> _What you have to do_
Return every record exactly. Omit nothing.

** Supplied records follows **

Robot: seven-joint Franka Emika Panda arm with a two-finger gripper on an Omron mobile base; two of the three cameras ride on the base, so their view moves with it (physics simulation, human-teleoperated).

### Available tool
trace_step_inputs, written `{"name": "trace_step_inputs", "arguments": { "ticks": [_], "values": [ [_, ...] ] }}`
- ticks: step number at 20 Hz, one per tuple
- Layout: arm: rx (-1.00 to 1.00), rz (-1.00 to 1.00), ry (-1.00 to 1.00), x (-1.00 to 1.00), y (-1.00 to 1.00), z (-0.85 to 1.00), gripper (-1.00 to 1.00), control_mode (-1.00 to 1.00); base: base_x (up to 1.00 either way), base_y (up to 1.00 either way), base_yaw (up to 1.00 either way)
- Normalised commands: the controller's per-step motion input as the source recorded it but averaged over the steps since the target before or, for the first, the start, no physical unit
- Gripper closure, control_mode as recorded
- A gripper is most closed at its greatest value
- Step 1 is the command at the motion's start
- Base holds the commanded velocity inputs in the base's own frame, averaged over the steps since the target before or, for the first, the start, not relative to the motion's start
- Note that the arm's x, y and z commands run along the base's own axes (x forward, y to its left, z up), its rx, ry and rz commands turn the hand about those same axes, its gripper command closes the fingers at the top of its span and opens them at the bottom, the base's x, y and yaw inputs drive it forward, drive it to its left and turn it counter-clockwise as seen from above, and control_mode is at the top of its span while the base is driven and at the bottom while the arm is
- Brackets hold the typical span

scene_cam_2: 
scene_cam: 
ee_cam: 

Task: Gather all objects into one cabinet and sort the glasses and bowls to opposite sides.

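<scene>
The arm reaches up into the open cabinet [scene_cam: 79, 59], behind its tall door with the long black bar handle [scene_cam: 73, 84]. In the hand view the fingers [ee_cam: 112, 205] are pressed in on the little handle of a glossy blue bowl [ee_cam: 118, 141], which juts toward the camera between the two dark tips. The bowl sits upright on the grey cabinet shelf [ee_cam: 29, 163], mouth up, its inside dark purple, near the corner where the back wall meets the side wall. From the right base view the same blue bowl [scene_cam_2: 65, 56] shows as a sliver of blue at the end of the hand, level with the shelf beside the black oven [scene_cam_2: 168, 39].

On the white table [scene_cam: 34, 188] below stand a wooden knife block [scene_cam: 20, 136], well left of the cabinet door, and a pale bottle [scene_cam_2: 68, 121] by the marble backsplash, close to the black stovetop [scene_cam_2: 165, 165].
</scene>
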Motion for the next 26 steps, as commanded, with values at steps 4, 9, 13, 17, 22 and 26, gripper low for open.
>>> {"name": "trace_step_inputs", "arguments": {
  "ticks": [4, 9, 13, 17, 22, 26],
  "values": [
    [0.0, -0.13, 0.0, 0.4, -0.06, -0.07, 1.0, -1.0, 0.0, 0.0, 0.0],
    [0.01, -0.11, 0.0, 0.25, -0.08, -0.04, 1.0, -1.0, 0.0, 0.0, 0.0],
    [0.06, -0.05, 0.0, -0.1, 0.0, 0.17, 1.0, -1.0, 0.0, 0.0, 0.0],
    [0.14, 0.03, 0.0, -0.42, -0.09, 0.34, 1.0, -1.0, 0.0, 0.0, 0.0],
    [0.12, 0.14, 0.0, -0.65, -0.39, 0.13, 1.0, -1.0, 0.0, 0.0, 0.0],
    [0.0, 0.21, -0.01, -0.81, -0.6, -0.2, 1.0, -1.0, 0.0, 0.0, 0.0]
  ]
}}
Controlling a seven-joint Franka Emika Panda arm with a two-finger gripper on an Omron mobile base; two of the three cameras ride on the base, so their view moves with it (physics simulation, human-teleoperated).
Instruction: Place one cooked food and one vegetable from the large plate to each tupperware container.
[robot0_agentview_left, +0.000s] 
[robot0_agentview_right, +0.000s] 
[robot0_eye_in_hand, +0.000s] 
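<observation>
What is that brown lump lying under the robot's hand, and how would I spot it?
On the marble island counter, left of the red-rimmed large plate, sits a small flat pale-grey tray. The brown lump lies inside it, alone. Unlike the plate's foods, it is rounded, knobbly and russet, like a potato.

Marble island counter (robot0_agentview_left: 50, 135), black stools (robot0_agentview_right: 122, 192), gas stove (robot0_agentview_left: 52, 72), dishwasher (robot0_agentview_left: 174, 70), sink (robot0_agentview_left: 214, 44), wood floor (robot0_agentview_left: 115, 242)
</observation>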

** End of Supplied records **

> _Your response_
Robot: seven-joint Franka Emika Panda arm with a two-finger gripper on an Omron mobile base; two of the three cameras ride on the base, so their view moves with it (physics simulation, human-teleoperated).

### Available tool
trace_step_inputs, written `{"name": "trace_step_inputs", "arguments": { "ticks": [_], "values": [ [_, ...] ] }}`
- ticks: step number at 20 Hz, one per tuple
- Layout: arm: rx (-1.00 to 1.00), rz (-1.00 to 1.00), ry (-1.00 to 1.00), x (-1.00 to 1.00), y (-1.00 to 1.00), z (-0.85 to 1.00), gripper (-1.00 to 1.00), control_mode (-1.00 to 1.00); base: base_x (up to 1.00 either way), base_y (up to 1.00 either way), base_yaw (up to 1.00 either way)
- Normalised commands: the controller's per-step motion input as the source recorded it but averaged over the steps since the target before or, for the first, the start, no physical unit
- Gripper closure, control_mode as recorded
- A gripper is most closed at its greatest value
- Step 1 is the command at the motion's start
- Base holds the commanded velocity inputs in the base's own frame, averaged over the steps since the target before or, for the first, the start, not relative to the motion's start
- Note that the arm's x, y and z commands run along the base's own axes (x forward, y to its left, z up), its rx, ry and rz commands turn the hand about those same axes, its gripper command closes the fingers at the top of its span and opens them at the bottom, the base's x, y and yaw inputs drive it forward, drive it to its left and turn it counter-clockwise as seen from above, and control_mode is at the top of its span while the base is driven and at the bottom while the arm is
- Brackets hold the typical span

scene_cam_2: 
scene_cam: 
ee_cam: 

Task: Gather all objects into one cabinet and sort the glasses and bowls to opposite sides.

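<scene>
The arm reaches up into the open cabinet [scene_cam: 79, 59], behind its tall door with the long black bar handle [scene_cam: 73, 84]. In the hand view the fingers [ee_cam: 112, 205] are pressed in on the little handle of a glossy blue bowl [ee_cam: 118, 141], which juts toward the camera between the two dark tips. The bowl sits upright on the grey cabinet shelf [ee_cam: 29, 163], mouth up, its inside dark purple, near the corner where the back wall meets the side wall. From the right base view the same blue bowl [scene_cam_2: 65, 56] shows as a sliver of blue at the end of the hand, level with the shelf beside the black oven [scene_cam_2: 168, 39].

On the white table [scene_cam: 34, 188] below stand a wooden knife block [scene_cam: 20, 136], well left of the cabinet door, and a pale bottle [scene_cam_2: 68, 121] by the marble backsplash, close to the black stovetop [scene_cam_2: 165, 165].
</scene>
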Motion for the next 26 steps, as commanded, with values at steps 4, 9, 13, 17, 22 and 26, gripper low for open.
>>> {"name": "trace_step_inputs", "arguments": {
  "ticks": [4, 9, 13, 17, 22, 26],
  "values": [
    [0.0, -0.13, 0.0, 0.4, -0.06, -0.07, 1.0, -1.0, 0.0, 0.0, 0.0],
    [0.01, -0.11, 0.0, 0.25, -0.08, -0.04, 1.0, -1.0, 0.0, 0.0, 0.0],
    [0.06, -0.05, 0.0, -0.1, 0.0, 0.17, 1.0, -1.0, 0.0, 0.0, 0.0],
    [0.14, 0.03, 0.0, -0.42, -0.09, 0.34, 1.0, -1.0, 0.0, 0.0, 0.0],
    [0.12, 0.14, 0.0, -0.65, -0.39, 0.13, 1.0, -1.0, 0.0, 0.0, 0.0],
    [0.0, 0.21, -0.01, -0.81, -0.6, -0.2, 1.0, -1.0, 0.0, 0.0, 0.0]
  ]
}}
Controlling a seven-joint Franka Emika Panda arm with a two-finger gripper on an Omron mobile base; two of the three cameras ride on the base, so their view moves with it (physics simulation, human-teleoperated).
Instruction: Place one cooked food and one vegetable from the large plate to each tupperware container.
[robot0_agentview_left, +0.000s] 
[robot0_agentview_right, +0.000s] 
[robot0_eye_in_hand, +0.000s] 
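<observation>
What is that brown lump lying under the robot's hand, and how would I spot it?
On the marble island counter, left of the red-rimmed large plate, sits a small flat pale-grey tray. The brown lump lies inside it, alone. Unlike the plate's foods, it is rounded, knobbly and russet, like a potato.

Marble island counter (robot0_agentview_left: 50, 135), black stools (robot0_agentview_right: 122, 192), gas stove (robot0_agentview_left: 52, 72), dishwasher (robot0_agentview_left: 174, 70), sink (robot0_agentview_left: 214, 44), wood floor (robot0_agentview_left: 115, 242)
</observation>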

Nothing else remains for this exercise.